The goal of genome sequencing is to read all chromosomes of an organism.
- Sequencing machines produce many reads coming from different parts of the genome.
- Using software tools called sequence assemblers, these reads are glued together based on overlaps.
- Ideally we would get the true chromosomes, but often we get only shorter fragments called contigs.
- Assembled contigs sometimes contain errors.
- We prefer longer contigs with fewer errors.
Sequence alignments and dotplots
A short video for this section: [1]
- Sequence alignment is the task of finding similarities between DNA (or protein) sequences.
- Here is an example, a short similarity between region at positions 344,447..344,517 of one sequence and positions 3,261..3,327 of another sequence.
Query: 344447 tctccgacggtgatggcgttgtgcgtcctctatttcttttatttctttttgttttatttc 344506
|||||||| |||||||||||||||||| ||||||| |||||||||||| || ||||||
Sbjct: 3261 tctccgacagtgatggcgttgtgcgtc-tctatttattttatttctttgtg---tatttc 3316
Query: 344507 tctgactaccg 344517
|||||||||||
Sbjct: 3317 tctgactaccg 3327
- Alignments can be stored in many formats and visualized as dotplots.

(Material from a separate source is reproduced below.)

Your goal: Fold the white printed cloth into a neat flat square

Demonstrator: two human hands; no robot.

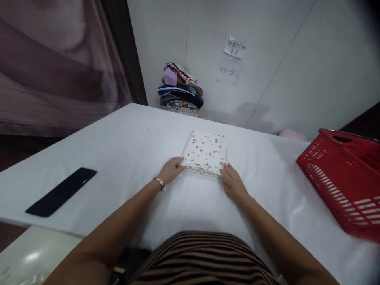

- In a dotplot, the x-axis correspond to positions in one sequence and the y-axis in another sequence.
- Diagonal lines show alignments between the sequences (direction of the diagonal shows which DNA strand was aligned).
File formats
FASTA
- FASTA is a format for storing DNA, RNA and protein sequences.
- We have already seen FASTA files in Perl exercises.
- Each sequence is given on several lines of the file. The first line starts with ">" followed by an identifier of the sequence and optionally some further description separated by whitespace.
- The sequence itself is on the second line; long sequences are split into multiple lines.
>SRR022868.1845_1 AAATTTAGGAAAAGATGATTTAGCAACATTTAGCCTTAATGAAAGACCAGATTCTGTTGCCATGTTTGAA... >SRR022868.1846_1 TAGCGTTGTAAAATAAATTTCTAGAATGGAAGTGATGATATTGAAATACACTCAGATCCTGAATGAAAGA...
FASTQ
- FASTQ is a format for storing sequencing reads, containing DNA sequences but also quality information about each nucleotide.
- More in the lecture on Perl.
SAM/BAM
- SAM and BAM are formats for storing alignments of sequencing reads (or other sequences) to a genome.
- For each read, the file contains the read itself, its quality, but also the chromosome/contig name and position where this read is likely coming from, and an additional information e.g. about mapping quality (confidence in the correct location).
- SAM files are text-based, thus easier to check manually; BAM files are binary and compressed, thus smaller and faster to read.
- We can easily convert between SAM and BAM using samtools.
- Full documentation of the format
PAF format
- PAF is another format for storing alignments used in the minimap2 tool.
- Full documentation of the format
Gzip
- Gzip is a general-purpose tool for file compression.
- It is often used in bioinformatics on large FASTQ or FASTA files.
- Running command gzip filename.ext will create compressed file filename.ext.gz and the original file will be deleted.
- The reverse process is done by gunzip filename.ext.gz. This deletes the gziped file and creates the uncompressed version.
- However, we can access the file without uncompressing it. Command zcat filename.ext.gz prints the content of a gzipped file and keeps the gzipped file as is. We can use pipes | to do further processing on the file.
- To manually page through the content of a gzipped file use zless filename.ext.gz.
- Some bioinformatics tools can work directly with gzipped files.